**Work instructions**
Lines with the word "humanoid" in them must be copied from the records below.
Entries shown section start
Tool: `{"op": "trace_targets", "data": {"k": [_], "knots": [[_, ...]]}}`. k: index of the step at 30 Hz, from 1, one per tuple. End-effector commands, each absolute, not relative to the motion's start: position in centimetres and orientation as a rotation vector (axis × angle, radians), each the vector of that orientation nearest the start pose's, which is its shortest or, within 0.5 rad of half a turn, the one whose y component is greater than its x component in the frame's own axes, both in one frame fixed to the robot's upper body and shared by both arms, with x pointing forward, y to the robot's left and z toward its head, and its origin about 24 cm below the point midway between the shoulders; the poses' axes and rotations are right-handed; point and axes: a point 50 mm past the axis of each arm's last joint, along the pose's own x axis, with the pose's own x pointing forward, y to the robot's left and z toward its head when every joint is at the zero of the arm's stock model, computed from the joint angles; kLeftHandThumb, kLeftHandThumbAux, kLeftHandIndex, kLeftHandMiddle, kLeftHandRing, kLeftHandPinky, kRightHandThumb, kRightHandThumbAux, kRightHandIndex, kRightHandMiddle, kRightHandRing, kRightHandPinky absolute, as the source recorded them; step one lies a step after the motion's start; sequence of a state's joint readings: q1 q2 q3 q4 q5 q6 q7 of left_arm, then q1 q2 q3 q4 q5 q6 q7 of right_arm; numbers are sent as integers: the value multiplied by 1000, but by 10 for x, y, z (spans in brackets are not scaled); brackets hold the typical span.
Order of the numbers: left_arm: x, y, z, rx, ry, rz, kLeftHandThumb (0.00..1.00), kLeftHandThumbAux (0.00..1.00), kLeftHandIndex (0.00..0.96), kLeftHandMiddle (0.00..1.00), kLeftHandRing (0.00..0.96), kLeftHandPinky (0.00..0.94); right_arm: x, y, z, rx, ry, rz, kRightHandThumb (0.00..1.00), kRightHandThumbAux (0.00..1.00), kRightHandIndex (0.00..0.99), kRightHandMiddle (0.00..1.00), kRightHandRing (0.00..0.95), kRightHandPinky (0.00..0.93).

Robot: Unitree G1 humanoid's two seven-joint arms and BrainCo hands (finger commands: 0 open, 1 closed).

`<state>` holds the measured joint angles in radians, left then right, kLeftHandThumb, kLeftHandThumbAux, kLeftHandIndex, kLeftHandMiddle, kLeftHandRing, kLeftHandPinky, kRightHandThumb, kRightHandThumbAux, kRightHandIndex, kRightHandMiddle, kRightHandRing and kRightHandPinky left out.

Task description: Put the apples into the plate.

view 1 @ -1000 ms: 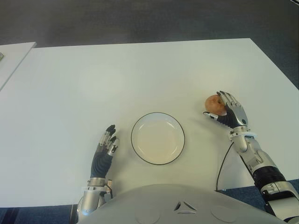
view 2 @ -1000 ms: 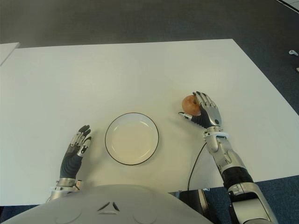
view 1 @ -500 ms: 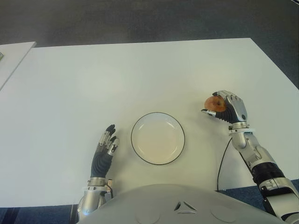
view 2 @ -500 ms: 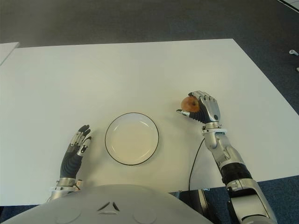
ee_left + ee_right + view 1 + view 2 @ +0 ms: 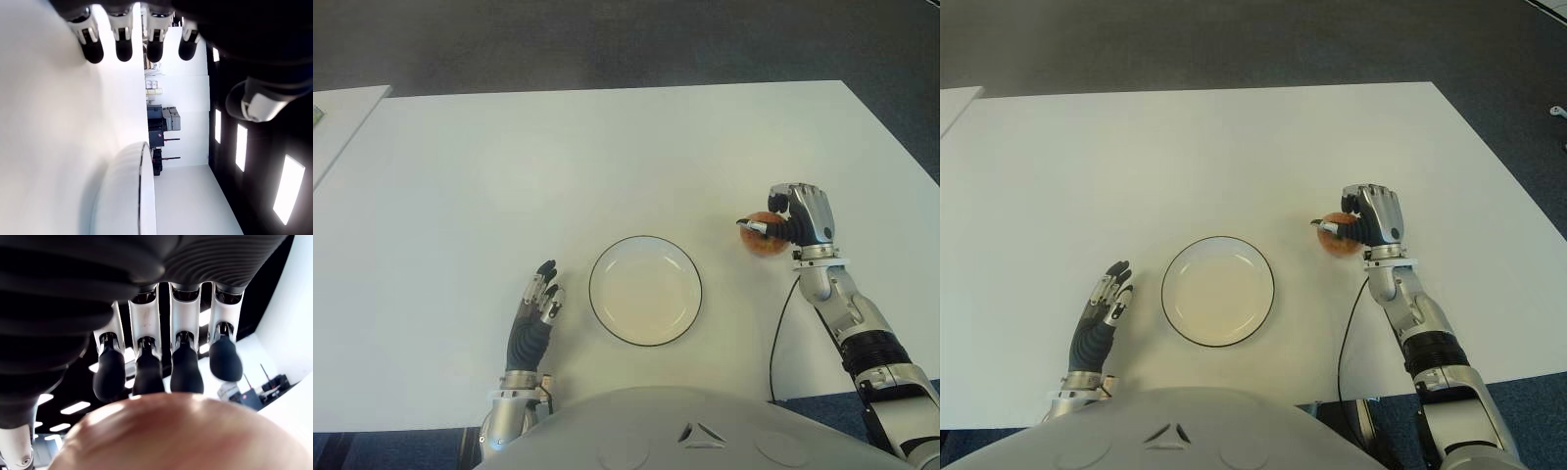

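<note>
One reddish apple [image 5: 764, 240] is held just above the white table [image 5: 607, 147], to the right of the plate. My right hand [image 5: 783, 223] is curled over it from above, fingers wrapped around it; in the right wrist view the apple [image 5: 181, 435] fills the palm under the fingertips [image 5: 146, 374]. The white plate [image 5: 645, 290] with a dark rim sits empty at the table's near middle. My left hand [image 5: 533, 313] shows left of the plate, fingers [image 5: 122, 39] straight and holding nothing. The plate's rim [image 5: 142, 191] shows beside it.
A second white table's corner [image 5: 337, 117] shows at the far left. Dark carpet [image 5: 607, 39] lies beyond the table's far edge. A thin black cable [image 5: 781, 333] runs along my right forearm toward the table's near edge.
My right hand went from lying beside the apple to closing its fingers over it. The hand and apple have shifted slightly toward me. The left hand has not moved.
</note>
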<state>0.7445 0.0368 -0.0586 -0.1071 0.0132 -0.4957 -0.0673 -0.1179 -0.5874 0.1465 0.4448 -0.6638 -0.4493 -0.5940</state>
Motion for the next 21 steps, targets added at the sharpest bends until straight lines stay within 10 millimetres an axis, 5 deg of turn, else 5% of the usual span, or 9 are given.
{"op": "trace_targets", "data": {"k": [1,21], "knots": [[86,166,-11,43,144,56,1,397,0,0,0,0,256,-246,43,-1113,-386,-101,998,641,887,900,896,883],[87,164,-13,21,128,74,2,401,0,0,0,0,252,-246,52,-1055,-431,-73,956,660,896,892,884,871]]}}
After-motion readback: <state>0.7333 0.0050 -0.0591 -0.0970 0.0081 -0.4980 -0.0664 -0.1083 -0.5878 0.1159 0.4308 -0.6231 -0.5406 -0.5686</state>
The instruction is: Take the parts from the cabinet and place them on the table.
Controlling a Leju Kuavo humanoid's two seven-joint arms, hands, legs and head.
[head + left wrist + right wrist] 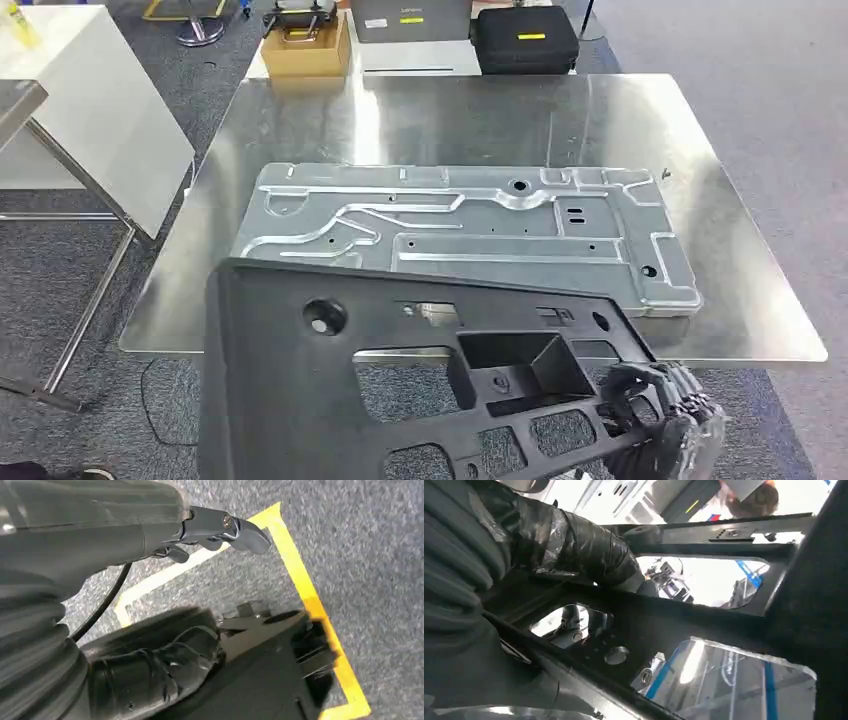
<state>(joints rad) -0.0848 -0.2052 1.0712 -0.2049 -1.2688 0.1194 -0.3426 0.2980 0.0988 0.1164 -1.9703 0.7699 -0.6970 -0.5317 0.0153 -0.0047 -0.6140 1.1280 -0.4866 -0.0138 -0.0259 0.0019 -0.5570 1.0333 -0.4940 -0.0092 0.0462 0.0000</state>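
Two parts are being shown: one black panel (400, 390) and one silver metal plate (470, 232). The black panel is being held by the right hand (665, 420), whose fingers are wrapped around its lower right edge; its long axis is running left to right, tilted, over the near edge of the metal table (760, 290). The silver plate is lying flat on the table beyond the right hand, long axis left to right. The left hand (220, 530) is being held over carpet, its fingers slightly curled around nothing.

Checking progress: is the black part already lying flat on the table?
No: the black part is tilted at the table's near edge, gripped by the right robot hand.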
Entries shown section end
**Expected output**
Robot: Unitree G1 humanoid's two seven-joint arms and BrainCo hands (finger commands: 0 open, 1 closed).
Controlling a Leju Kuavo humanoid's two seven-joint arms, hands, legs and head.

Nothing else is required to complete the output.